▸ **WORK ORDER**
Reproduce the listing that follows character for character, excluding its pictures.

----- DATASET SECTION -----

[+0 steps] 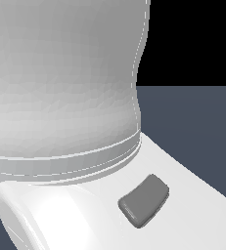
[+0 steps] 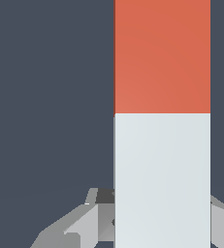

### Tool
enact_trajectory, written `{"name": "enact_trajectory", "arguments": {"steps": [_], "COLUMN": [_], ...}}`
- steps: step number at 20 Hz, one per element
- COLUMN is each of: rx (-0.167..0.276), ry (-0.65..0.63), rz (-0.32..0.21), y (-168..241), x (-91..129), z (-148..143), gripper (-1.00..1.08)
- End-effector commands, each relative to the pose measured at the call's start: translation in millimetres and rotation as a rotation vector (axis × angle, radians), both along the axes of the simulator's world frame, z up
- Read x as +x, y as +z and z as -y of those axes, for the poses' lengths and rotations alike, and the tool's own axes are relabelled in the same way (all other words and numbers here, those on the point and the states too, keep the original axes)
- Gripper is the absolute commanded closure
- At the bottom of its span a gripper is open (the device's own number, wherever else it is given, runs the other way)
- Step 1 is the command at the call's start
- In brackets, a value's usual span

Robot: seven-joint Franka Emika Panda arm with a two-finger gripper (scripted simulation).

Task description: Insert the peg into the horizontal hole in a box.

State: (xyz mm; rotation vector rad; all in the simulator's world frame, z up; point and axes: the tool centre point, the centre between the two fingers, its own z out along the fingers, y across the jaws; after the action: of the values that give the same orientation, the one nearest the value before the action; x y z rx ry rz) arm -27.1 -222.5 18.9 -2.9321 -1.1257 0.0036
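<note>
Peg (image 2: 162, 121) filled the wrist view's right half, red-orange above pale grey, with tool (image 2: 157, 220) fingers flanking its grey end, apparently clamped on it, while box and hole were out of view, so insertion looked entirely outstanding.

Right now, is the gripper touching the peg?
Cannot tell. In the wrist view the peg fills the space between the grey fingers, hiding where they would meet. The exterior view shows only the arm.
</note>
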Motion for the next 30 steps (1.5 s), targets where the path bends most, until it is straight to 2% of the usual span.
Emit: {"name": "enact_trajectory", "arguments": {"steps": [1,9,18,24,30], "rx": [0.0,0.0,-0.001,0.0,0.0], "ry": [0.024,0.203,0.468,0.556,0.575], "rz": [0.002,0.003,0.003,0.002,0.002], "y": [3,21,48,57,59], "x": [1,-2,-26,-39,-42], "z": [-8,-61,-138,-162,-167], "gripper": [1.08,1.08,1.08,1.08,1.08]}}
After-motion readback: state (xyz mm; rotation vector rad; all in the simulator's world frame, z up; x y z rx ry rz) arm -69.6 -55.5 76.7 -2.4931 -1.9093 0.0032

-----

▸ **ANSWER SECTION**
[+0 steps] 
[+0 steps] 

### Tool
enact_trajectory, written `{"name": "enact_trajectory", "arguments": {"steps": [_], "COLUMN": [_], ...}}`
- steps: step number at 20 Hz, one per element
- COLUMN is each of: rx (-0.167..0.276), ry (-0.65..0.63), rz (-0.32..0.21), y (-168..241), x (-91..129), z (-148..143), gripper (-1.00..1.08)
- End-effector commands, each relative to the pose measured at the call's start: translation in millimetres and rotation as a rotation vector (axis × angle, radians), both along the axes of the simulator's world frame, z up
- Read x as +x, y as +z and z as -y of those axes, for the poses' lengths and rotations alike, and the tool's own axes are relabelled in the same way (all other words and numbers here, those on the point and the states too, keep the original axes)
- Gripper is the absolute commanded closure
- At the bottom of its span a gripper is open (the device's own number, wherever else it is given, runs the other way)
- Step 1 is the command at the call's start
- In brackets, a value's usual span

Robot: seven-joint Franka Emika Panda arm with a two-finger gripper (scripted simulation).

Task description: Insert the peg into the horizontal hole in a box.

State: (xyz mm; rotation vector rad; all in the simulator's world frame, z up; point and axes: the tool centre point, the centre between the two fingers, its own z out along the fingers, y across the jaws; after the action: of the values that give the same orientation, the one nearest the value before the action; x y z rx ry rz) arm -27.1 -222.5 18.9 -2.9321 -1.1257 0.0036
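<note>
Peg (image 2: 162, 121) filled the wrist view's right half, red-orange above pale grey, with tool (image 2: 157, 220) fingers flanking its grey end, apparently clamped on it, while box and hole were out of view, so insertion looked entirely outstanding.

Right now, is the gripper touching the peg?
Cannot tell. In the wrist view the peg fills the space between the grey fingers, hiding where they would meet. The exterior view shows only the arm.
</note>
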Motion for the next 30 steps (1.5 s), targets where the path bends most, until it is straight to 2% of the usual span.
Emit: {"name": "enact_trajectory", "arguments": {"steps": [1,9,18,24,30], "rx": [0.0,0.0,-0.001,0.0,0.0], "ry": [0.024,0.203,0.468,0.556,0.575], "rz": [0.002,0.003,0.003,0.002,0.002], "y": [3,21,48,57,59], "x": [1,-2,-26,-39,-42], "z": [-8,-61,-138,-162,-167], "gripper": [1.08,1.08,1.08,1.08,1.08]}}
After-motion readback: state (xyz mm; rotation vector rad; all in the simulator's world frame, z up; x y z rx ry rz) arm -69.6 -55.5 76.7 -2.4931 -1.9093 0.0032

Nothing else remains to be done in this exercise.